### [INSTRUCTIONS TO FOLLOW]
Leave out the pictures and copy everything else in the records exactly.

### [DATA EXCERPTS]
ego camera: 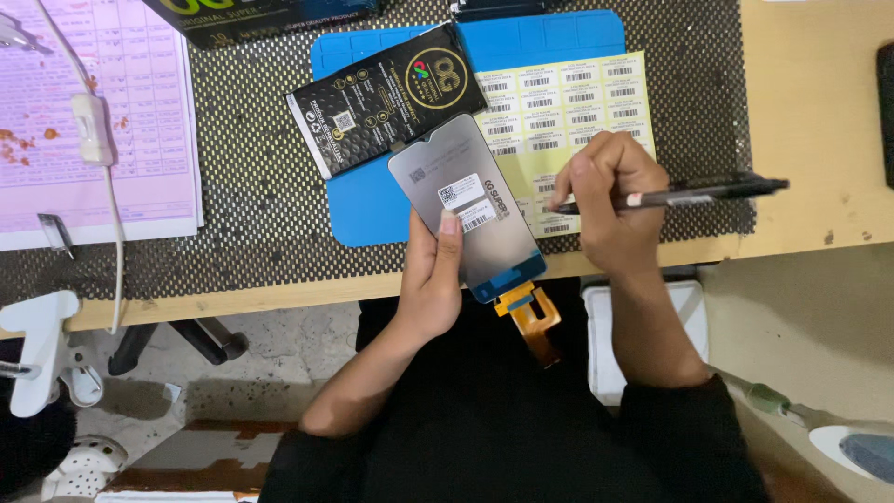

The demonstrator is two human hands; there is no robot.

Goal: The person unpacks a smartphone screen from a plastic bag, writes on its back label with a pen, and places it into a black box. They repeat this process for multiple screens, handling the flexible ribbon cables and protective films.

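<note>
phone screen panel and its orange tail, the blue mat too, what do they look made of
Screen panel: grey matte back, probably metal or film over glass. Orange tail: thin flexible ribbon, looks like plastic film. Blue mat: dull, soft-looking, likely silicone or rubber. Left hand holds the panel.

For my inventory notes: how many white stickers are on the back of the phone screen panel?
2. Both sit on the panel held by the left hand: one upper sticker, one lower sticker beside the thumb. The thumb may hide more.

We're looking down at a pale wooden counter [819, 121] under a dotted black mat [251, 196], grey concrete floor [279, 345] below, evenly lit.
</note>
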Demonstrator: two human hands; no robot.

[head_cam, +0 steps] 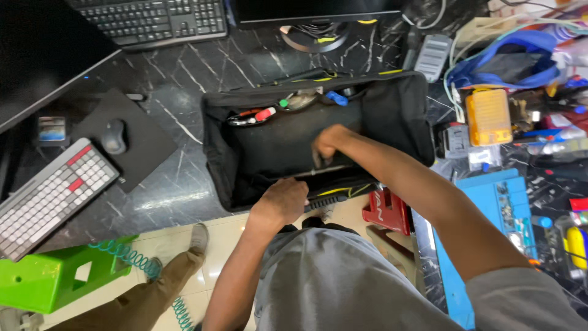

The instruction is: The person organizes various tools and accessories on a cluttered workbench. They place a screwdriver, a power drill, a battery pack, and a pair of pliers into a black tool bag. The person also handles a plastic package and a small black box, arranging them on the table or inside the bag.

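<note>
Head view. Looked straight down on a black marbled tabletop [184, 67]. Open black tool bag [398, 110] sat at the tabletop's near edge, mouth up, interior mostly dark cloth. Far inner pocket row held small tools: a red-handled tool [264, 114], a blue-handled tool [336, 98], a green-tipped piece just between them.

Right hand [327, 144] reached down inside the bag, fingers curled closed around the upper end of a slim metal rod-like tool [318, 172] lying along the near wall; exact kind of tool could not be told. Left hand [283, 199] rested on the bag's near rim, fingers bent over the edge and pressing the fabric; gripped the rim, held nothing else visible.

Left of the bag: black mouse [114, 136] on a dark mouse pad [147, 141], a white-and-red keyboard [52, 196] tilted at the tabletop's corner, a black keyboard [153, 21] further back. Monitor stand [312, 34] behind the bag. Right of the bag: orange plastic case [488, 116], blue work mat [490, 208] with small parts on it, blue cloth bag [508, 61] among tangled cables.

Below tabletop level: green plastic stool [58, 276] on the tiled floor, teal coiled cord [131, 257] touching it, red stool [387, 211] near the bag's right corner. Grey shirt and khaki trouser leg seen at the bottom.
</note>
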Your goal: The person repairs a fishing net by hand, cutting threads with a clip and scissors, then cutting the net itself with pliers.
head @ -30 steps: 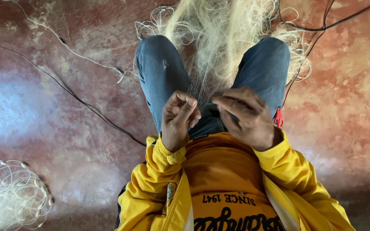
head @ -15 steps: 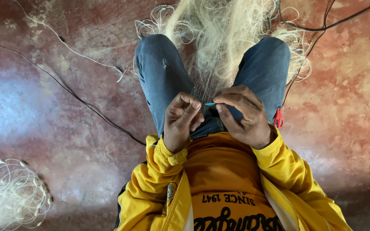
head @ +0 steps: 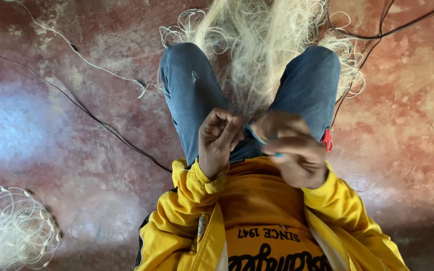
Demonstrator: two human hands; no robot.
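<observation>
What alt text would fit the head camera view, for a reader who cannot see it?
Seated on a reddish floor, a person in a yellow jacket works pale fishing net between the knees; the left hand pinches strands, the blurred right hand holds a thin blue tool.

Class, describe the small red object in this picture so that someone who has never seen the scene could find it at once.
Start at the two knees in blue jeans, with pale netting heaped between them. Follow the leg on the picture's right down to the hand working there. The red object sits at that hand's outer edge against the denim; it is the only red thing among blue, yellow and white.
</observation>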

### [SOLVED EXERCISE]
ego camera: 

The demonstrator is two human hands; there is no robot.

Goal: The person unpacks a smartphone screen from a plastic bag, writes on its back label with a pen, and places it into a black box. They repeat this process for multiple screens, handling the flexible ribbon cables and protective films.

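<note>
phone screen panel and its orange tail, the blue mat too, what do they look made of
Screen panel: grey matte back, probably metal or film over glass. Orange tail: thin flexible ribbon, looks like plastic film. Blue mat: dull, soft-looking, likely silicone or rubber. Left hand holds the panel.

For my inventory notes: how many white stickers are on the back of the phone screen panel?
2. Both sit on the panel held by the left hand: one upper sticker, one lower sticker beside the thumb. The thumb may hide more.

We're looking down at a pale wooden counter [819, 121] under a dotted black mat [251, 196], grey concrete floor [279, 345] below, evenly lit.
</note>
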Demonstrator: two human hands; no robot.

[head_cam, +0 steps] 

The instruction is: The person organizes various tools and accessories on a cluttered workbench. They place a screwdriver, a power drill, a battery pack, and a pair of pliers into a black tool bag. The person also handles a plastic package and a small black box, arranging them on the table or inside the bag.

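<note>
Head view. Looked straight down on a black marbled tabletop [184, 67]. Open black tool bag [398, 110] sat at the tabletop's near edge, mouth up, interior mostly dark cloth. Far inner pocket row held small tools: a red-handled tool [264, 114], a blue-handled tool [336, 98], a green-tipped piece just between them.

Right hand [327, 144] reached down inside the bag, fingers curled closed around the upper end of a slim metal rod-like tool [318, 172] lying along the near wall; exact kind of tool could not be told. Left hand [283, 199] rested on the bag's near rim, fingers bent over the edge and pressing the fabric; gripped the rim, held nothing else visible.

Left of the bag: black mouse [114, 136] on a dark mouse pad [147, 141], a white-and-red keyboard [52, 196] tilted at the tabletop's corner, a black keyboard [153, 21] further back. Monitor stand [312, 34] behind the bag. Right of the bag: orange plastic case [488, 116], blue work mat [490, 208] with small parts on it, blue cloth bag [508, 61] among tangled cables.

Below tabletop level: green plastic stool [58, 276] on the tiled floor, teal coiled cord [131, 257] touching it, red stool [387, 211] near the bag's right corner. Grey shirt and khaki trouser leg seen at the bottom.
</note>
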Your goal: The person repairs a fishing net by hand, cutting threads with a clip and scissors, then cutting the net itself with pliers.
head @ -30 steps: 
head @ -15 steps: 
head @ +0 steps: 
Demonstrator: two human hands; no robot.
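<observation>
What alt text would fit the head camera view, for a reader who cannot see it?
Seated on a reddish floor, a person in a yellow jacket works pale fishing net between the knees; the left hand pinches strands, the blurred right hand holds a thin blue tool.

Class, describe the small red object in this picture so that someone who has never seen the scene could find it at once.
Start at the two knees in blue jeans, with pale netting heaped between them. Follow the leg on the picture's right down to the hand working there. The red object sits at that hand's outer edge against the denim; it is the only red thing among blue, yellow and white.
</observation>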

No additional output will be produced.